Wie bei vielen Krebsarten kann eine signifikante Reduktion der Patientensterblichkeit durch die Diagnose und Behandlung der Krankheit in einem frühen Stadium erreicht werden, sobald sie sich entwickelt, oder durch die Verhinderung der Entwicklung der Krankheit von vornherein. Die genaue Diagnose und Behandlung der Vorläuferläsionen für ESC ist ein präventiver Ansatz, der letztendlich die Inzidenz und Mortalität dieser Krankheit reduzieren kann. Derzeit muss unabhängig davon, ob sich eine Patientin in der EmGD-, serösen EIC- oder ESC-Phase ihrer Erkrankung befindet, eine Endometriumbiopsie durchgeführt werden, in der Regel aufgrund der Vorstellung der Patientin mit abnormalen Uterusblutungen oder abnormalen Drüsenzellen, die im Pap-Abstrich gefunden werden. Leider gibt es derzeit keine nicht-invasiven Screening-Methoden, die sich für Endometriumkarzinome im Allgemeinen als wirksam erwiesen haben.
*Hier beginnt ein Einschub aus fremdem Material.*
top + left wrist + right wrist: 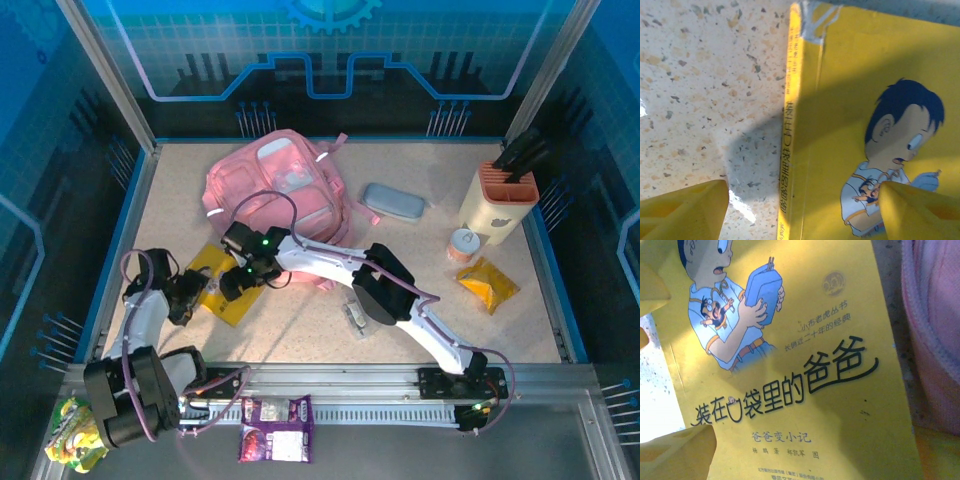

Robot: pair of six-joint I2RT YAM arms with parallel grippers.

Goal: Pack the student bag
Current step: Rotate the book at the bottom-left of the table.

Angesichts der zentralen Rolle, die TP53-Mutationen bei der serösen Endometriumkarzinogenese spielen, ist eine Möglichkeit, die wir derzeit evaluieren, die Nützlichkeit von Serum-Anti-p53-Antikörpern in diesem Setting. Bei Lungen- und Kopf-Hals-Karzinomen gibt es Berichte, die der Bestimmung dieser Antikörper nicht nur einen gewissen prognostischen Wert zuschreiben, sondern auch darauf hinweisen, dass Anti-p53-Antikörper in der subklinischen Phase der Krebsentwicklung gesehen werden können. Es wäre daher von großem Interesse zu untersuchen, wie früh anti-p53-Antikörper im Prozess der ESC-Entwicklung nachweisbar sind und ob ihre Messung das erforderliche Maß an Sensitivität und Spezifität für den klinischen Einsatz bietet, einschließlich der Stratifizierung von Patienten mit einer Biopsiediagnose von EmGD hinsichtlich ihres Risikos einer gleichzeitigen schwereren Läsion. Groß angelegte, multi-institutionelle Studien sind dringend erforderlich, um die Ergebnisse bei Patientinnen prospektiv zu definieren, bei denen in einer Endometriumbiopsie eine seröse Präkanzerose (oder eine Läsion, die verdächtig für eine Präkanzerose ist) diagnostiziert wird. Dann können evidenzbasierte Leitlinien für das Patientenmanagement formuliert und einheitlich angewendet werden. In der Zwischenzeit können wir nur hoffen, dass mit fortgesetzter Forschung und daraus resultierender Klärung dieser Fragen das Versprechen eines präventiven Ansatzes aus dem theoretischen Bereich in die Praxis übergeht.